基于第一值和第二值,处理单元12计算指示通过相关邻域深度的解准确度的提高程度的指标。以上提及的解准确度提高指标对应于指示解准确度提高程度的指标。例如,处理单元12计算通过从第一值中减去第二值并且然后将相减结果的值除以搜索时间而获得的值作为解准确度提高指标。在这种情况下,假设第一值由E1表示,第二值由E2表示,以及搜索时间由T表示,则解准确度提高指标表示为V=(E1-E2)/T。搜索时间T越短,并且从初始解开始的能量值的增强范围(E1-E2)越大,解准确度提高指标V越大。当搜索时间始终不变时,处理单元12可以指定T=1。
处理单元12可以在相同邻域深度执行搜索n次(n为等于或大于二的整数),以计算针对相关邻域深度的n个解准确度提高指标V1、V2、……、Vn,并且分配计算出的n个解准确度提高指标的平均值(V1+V2+……+Vn)/n作为针对邻域深度的解准确度提高指标V。这提高了解准确度提高指标V的评估准确度。此时,在n次搜索的每次搜索时可以采用相同的初始解。这使得能够评估针对相关初始解和邻域深度的解准确度提高指标V。
处理单元12基于针对在搜索单元中为多个搜索设置的多个邻域深度而计算的多个指标来输出要在搜索单元13中设置的邻域深度。
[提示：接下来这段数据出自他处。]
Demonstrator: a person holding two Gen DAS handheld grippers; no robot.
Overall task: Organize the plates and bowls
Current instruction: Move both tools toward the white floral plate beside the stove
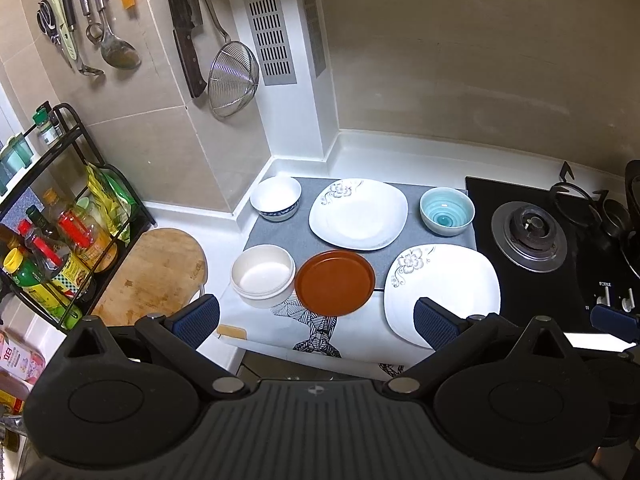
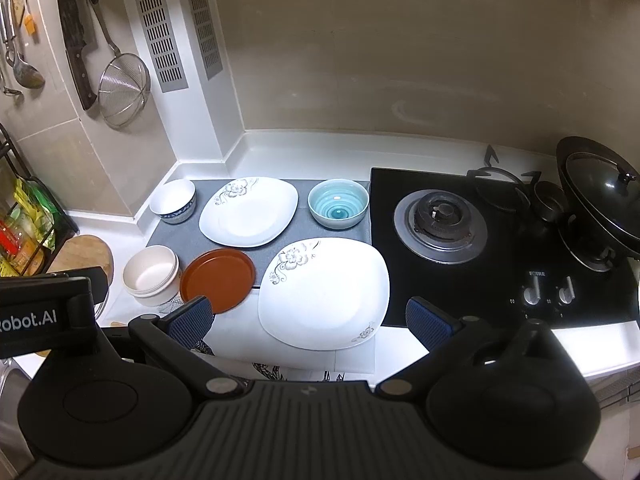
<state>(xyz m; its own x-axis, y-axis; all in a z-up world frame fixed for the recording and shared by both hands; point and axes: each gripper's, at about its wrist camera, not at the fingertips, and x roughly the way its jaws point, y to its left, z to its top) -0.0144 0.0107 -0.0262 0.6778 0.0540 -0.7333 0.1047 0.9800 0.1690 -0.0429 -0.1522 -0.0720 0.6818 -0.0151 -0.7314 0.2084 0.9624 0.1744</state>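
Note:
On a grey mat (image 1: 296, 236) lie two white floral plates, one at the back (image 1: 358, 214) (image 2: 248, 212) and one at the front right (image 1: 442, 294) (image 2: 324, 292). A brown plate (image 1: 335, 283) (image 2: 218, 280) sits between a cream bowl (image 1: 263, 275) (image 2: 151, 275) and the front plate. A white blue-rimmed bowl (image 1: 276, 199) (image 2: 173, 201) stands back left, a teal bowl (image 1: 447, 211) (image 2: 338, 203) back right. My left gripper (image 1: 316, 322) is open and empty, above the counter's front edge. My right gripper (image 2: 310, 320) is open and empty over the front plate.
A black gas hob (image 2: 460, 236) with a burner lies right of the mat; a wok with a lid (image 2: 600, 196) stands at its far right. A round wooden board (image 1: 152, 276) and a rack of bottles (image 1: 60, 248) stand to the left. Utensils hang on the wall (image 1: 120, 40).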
例如,处理单元12通过以上评估方法计算针对邻域深度d1的解准确度提高指标“1”,并且将计算出的解准确度提高指标登记在表11a中。此外,处理单元12通过以上评估方法计算针对邻域深度d2的解准确度提高指标“2”,并且将计算出的解准确度提高指标登记在表11a中。例如,在其中针对邻域深度d1生成解准确度提高指标的搜索以及其中针对邻域深度d2生成解准确度提高指标的搜索中,可以采用相同的初始解。这使得能够使用共同的参考和不同的邻域深度来评估针对每个邻域深度的解准确度提高指标。
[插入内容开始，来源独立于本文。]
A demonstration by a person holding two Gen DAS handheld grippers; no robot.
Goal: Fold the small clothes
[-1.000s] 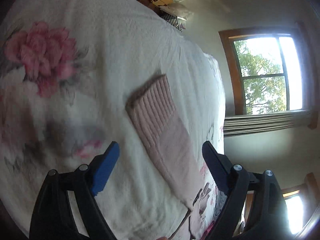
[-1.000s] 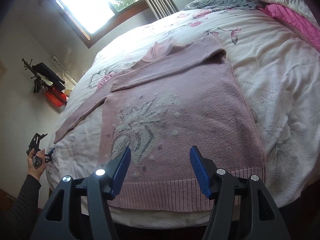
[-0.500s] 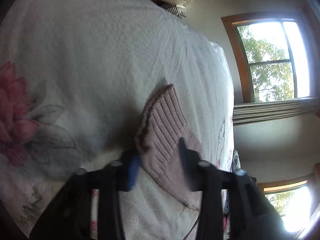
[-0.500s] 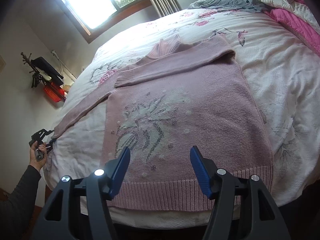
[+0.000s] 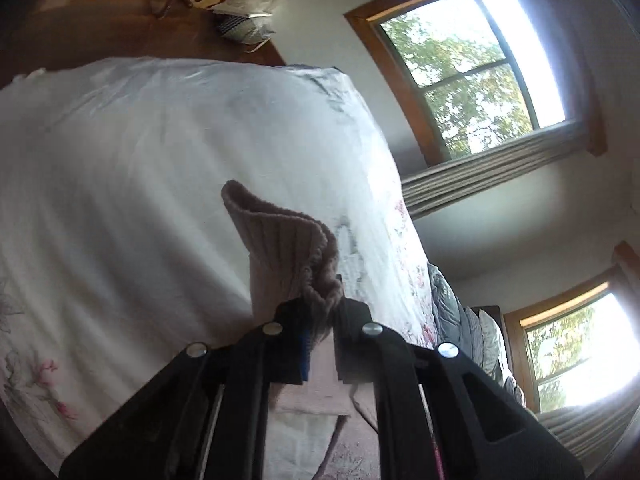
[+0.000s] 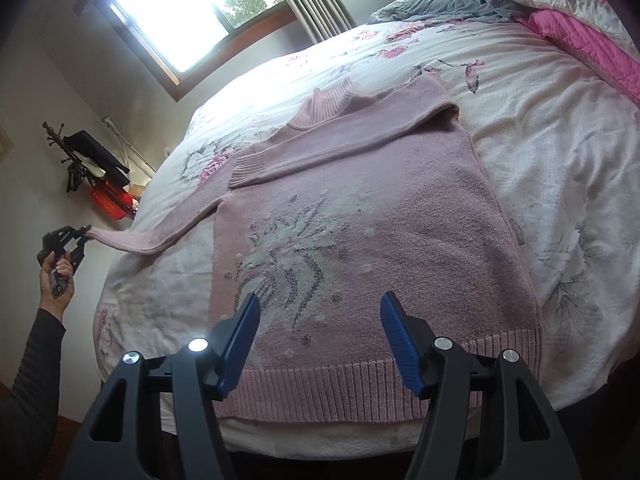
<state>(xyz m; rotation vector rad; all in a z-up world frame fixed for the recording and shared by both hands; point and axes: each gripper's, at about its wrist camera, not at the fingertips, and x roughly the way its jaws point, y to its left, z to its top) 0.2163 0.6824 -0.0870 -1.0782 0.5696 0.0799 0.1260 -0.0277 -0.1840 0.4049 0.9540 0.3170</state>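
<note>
Sweater (image 6: 360, 216) flat on bed (image 6: 560, 160); left tool (image 5: 320, 320) pinches cuff (image 5: 288, 248) at nine o'clock, lifted for folding inward. Right tool (image 6: 320, 332) hovers wide over hem (image 6: 340, 384).

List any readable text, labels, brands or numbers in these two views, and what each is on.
None readable.
Boxes and packets on the wooden furniture beyond the bed: any print is too small and blurred to read.
Red item by the wall: no legible marking.
Pink sweater: a knitted picture on its front, no letters.
Left gripper and right gripper: no visible markings.
</note>
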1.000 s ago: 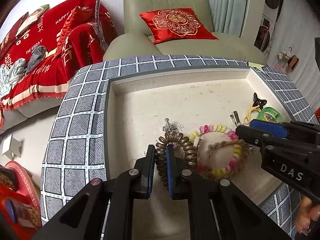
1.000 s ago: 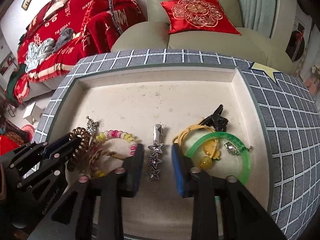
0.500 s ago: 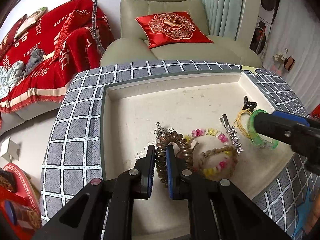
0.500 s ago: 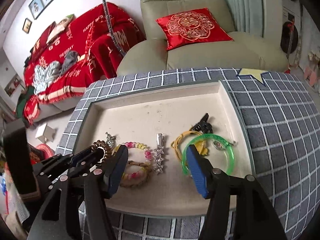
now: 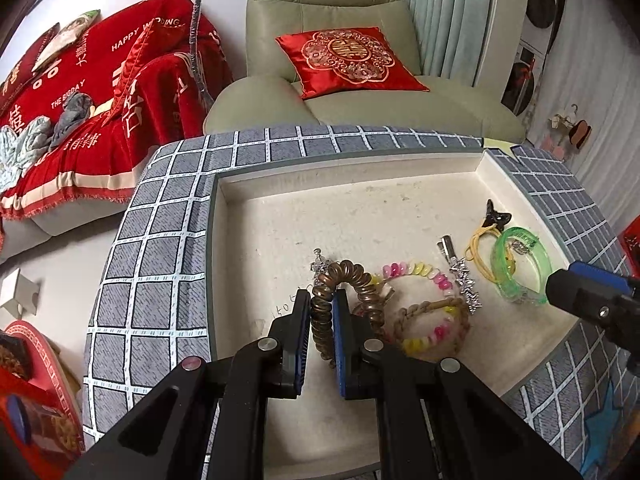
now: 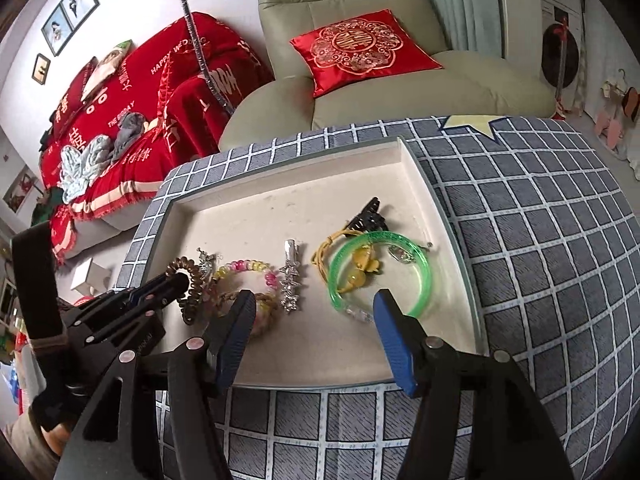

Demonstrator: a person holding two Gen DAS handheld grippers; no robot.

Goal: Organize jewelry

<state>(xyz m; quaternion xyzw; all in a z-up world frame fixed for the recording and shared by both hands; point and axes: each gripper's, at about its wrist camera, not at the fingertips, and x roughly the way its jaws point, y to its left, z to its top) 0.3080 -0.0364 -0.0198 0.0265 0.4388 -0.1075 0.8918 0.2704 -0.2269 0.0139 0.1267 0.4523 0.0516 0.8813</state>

注意,表11a示出了下述示例,其中所使用的邻域深度的数目是两个,即d1和d2,但是要使用的邻域深度的数目可以是三个或更多个。
例如,根据表11a,邻域深度d1的解准确度提高指标为“1”,以及邻域深度d2的解准确度提高指标为“2”。在这种情况下,处理单元12优先选择邻域深度d2而不是邻域深度d1,并且输出所选择的邻域深度d2作为要在搜索单元13中设置的邻域深度。例如,作为优先选择的方法,可以想到使邻域深度d2被选择的概率高于邻域深度d1被选择的概率。例如,处理单元12基于邻域深度d1和d2的解准确度提高指标来将邻域深度d2被选择的概率指定为2/3以及将邻域深度d1被选择的概率指定为1/3。作为这种方法的示例,用于处理单元12的可想到的方法是下述方法:生成满足0≤a<1的均匀随机数a,并且当a<2/3成立时选择邻域深度d2,而当a≥2/3成立时选择邻域深度d1。例如,当信息处理系统1包括多个搜索单元时,处理单元12可以通过所述方法以邻域深度d1和d2中的任何一个来设置多个搜索单元中的每一个搜索单元。通过以这种方式设置,在表11a的示例中,期望其中设置邻域深度d1的搜索单元的数目的比例被给出为大约1/3,并且其中设置邻域深度d2的搜索单元的数目的比例被给出为大约2/3。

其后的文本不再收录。